As his prayer to the Father unfolds, Jesus affirms that he accomplishes the works of the Father. He focuses on the work of revelation. As the New Moses, he reveals the name of the Father to his disciples and, as the Word of God, he communicates the words of the Father to them. Those who welcome Jesus’ words in faith, will receive the glorious inheritance of the Son.
On his third missionary journey, Paul spent over two years in the city of Ephesus. He spoke daily in the lecture hall of Tyrannus, preaching the word of the Lord. Through Paul, God worked mighty deeds – healing the sick and exorcising evil spirits – among the people. These are signs that attest to the truth of Paul’s message; they invite people to belief in Jesus Christ.
The city of Ephesus was renowned for its magic practices and the great Temple of Artemis, one of the seven wonders of the ancient world. The Acts of the Apostles narrates how the magicians who came to believe in Christ left their former practices behind and had their books burned in public; it also tells of how Jewish exorcists misused the name of Jesus (Acts 19:13-20). The success of Paul’s evangelizing preaching – persuading the people that gods made by hands are not gods at all – leads to the riot of the silversmiths who crafted replicas of the shrines of Artemis (Acts 19:23-40).
After his time in Ephesus, Paul crosses over to Macedonia and Greece, possibly to Athens and Corinth. He stayed in Greece for three months and decided to return to Syria by way of Macedonia to avoid a plot against his life. In Troas, Paul restores a young man, Eutychus, to life (Acts 20:4-12). Paul wants to arrive to Jerusalem for the feast of Pentecost and to make time does not go himself to the Church in Ephesus on his return, but has the presbyters come down to meet him in Miletus.

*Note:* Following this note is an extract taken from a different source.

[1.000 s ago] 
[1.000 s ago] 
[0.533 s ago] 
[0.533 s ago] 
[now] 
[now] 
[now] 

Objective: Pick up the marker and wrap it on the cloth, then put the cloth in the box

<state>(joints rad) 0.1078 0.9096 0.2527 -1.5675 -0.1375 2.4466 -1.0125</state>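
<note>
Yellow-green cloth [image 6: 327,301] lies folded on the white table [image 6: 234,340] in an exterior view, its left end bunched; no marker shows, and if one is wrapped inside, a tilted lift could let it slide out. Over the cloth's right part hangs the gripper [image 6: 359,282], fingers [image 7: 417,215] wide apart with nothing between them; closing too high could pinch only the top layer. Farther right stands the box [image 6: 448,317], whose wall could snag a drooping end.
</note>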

Paul knows somehow that this is the last time he will see the presbyters. And so, in his farewell speech he reminds them of his own conduct among them and presents himself as an example of Christian life and leadership. “Paul’s speech marks the transition from the apostles, the first-generation leaders of the Church who were directly appointed by Jesus, to their successors, the bishops” (W. Kurz, Acts of the Apostles, Baker Academic, 310).
Paul served the Lord by ministering to the church in Ephesus: “Paul’s ministry, like that of the Suffering Servant of Isaiah (Isa 53) and the Lord Jesus, entailed personal sacrifice rather than self-aggrandizement. It was carried our with all humility and with tears and trials … because of the plots of the Jews” (W. Kurz, Acts of the Apostles, Baker Academic, 310). Much of Paul’s ministry was that of communicating what he received from God and bearing witness to the Gospel of God’s grace. Throughout his ministry and missionary journeys Paul did not follow his own plan, but instead allowed himself to be guided by the Holy Spirit. The Communion Antiphon reminds us of this action of the Holy Spirit: he will teach us all things and remind us of what Jesus has told us.
Today’s Liturgy of the Word speaks to us of the eternal glory of the Trinity, of how the Son, through his death and resurrection, restored us to our original vocation to share in that glory, of how the Son communicated to us everything he received from the Father, of how the Apostles continued the mission of the Son under the guidance of the Holy Spirit, and of how Paul passed on what he received to the local Churches. It makes us reflect on the fact that we are called to be imitate Paul and share with others the divine gifts that we have received. We too need to allow ourselves to be led by the Holy Spirit, so that, in our journey of faith, we come to the fullness of eternal life and divine glory.